*Exercise*.
Reproduce the listing below exactly, from its first line down to and including the line with "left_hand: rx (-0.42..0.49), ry".

*Information shown*.

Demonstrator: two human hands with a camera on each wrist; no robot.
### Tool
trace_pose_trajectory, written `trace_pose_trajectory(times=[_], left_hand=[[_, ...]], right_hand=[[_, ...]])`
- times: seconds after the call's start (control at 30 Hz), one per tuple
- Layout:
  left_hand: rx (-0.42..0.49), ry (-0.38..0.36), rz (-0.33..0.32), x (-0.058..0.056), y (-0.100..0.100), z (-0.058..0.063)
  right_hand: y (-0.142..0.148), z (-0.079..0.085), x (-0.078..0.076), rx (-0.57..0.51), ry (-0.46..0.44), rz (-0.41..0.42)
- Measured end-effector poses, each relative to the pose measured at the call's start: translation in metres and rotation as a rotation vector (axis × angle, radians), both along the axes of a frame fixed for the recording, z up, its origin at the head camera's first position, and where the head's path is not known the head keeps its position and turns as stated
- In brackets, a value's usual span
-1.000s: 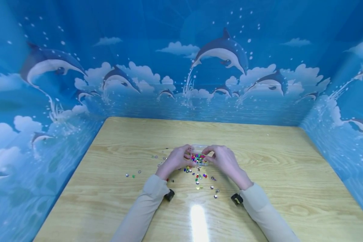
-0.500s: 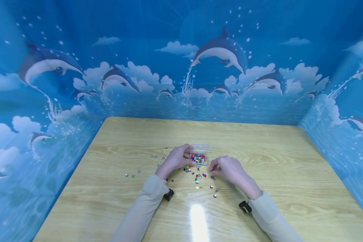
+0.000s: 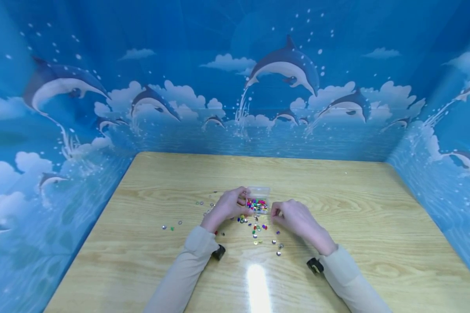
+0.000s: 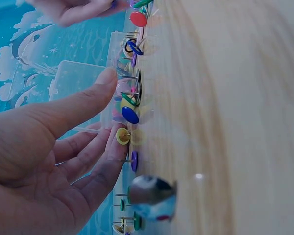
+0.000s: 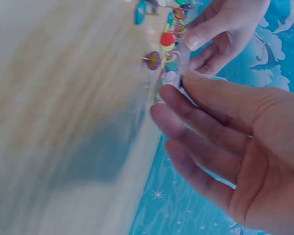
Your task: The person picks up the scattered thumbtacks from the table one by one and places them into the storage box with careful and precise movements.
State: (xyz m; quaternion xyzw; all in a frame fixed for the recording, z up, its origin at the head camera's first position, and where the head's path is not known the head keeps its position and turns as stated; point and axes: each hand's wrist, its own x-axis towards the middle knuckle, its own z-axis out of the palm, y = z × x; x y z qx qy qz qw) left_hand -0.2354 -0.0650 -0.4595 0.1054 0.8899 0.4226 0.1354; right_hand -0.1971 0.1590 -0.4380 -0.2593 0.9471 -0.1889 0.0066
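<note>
A small clear plastic box (image 3: 259, 191) with its lid raised holds many-coloured thumbtacks (image 3: 257, 204). My left hand (image 3: 228, 204) grips the box's left side, thumb near and fingers behind, as the left wrist view shows. Just right of the box, my right hand (image 3: 295, 216) has thumb and forefinger together. Between their tips a bit of a dark purple-blue thumbtack (image 4: 113, 4) shows in the left wrist view; the fingers hide most of it. In the right wrist view the other fingers (image 5: 196, 152) are loosely bent.
Loose thumbtacks lie on the wooden table (image 3: 337, 195) in front of the box, such as a silver one (image 3: 279, 253) and a purple one (image 3: 278, 232). More are scattered leftward, with a green one (image 3: 172, 228). A dolphin-print curtain (image 3: 227, 139) borders the table behind and at the sides.
My right hand has drawn back from the box to the table on its right and picked up a thumbtack there. It then rose slightly. My left hand stays on the box.
</note>
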Motion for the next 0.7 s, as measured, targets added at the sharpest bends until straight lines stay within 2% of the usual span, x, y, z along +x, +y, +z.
trace_pose_trajectory(times=[0.1, 0.33, 0.7], left_hand=[[0.003, 0.000, 0.002, 0.000, -0.001, 0.000], [0.015, -0.006, -0.010, 0.000, -0.002, 0.000], [-0.007, 0.001, -0.012, 0.001, -0.001, 0.002]], right_hand=[[-0.006, 0.004, -0.006, -0.036, 0.039, -0.019], [-0.019, 0.007, -0.018, -0.107, 0.064, -0.072], [-0.025, 0.009, -0.023, -0.136, 0.085, -0.103]])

*Result of this task*.
Demonstrator: two human hands with a camera on each wrist; no robot.
### Tool
trace_pose_trajectory, written `trace_pose_trajectory(times=[_], left_hand=[[_, ...]], right_hand=[[_, ...]])`
- times: seconds after the call's start (control at 30 Hz), one per tuple
- Layout:
  left_hand: rx (-0.42..0.49), ry (-0.38..0.36), rz (-0.33..0.32), x (-0.058..0.056), y (-0.100..0.100), z (-0.058..0.063)

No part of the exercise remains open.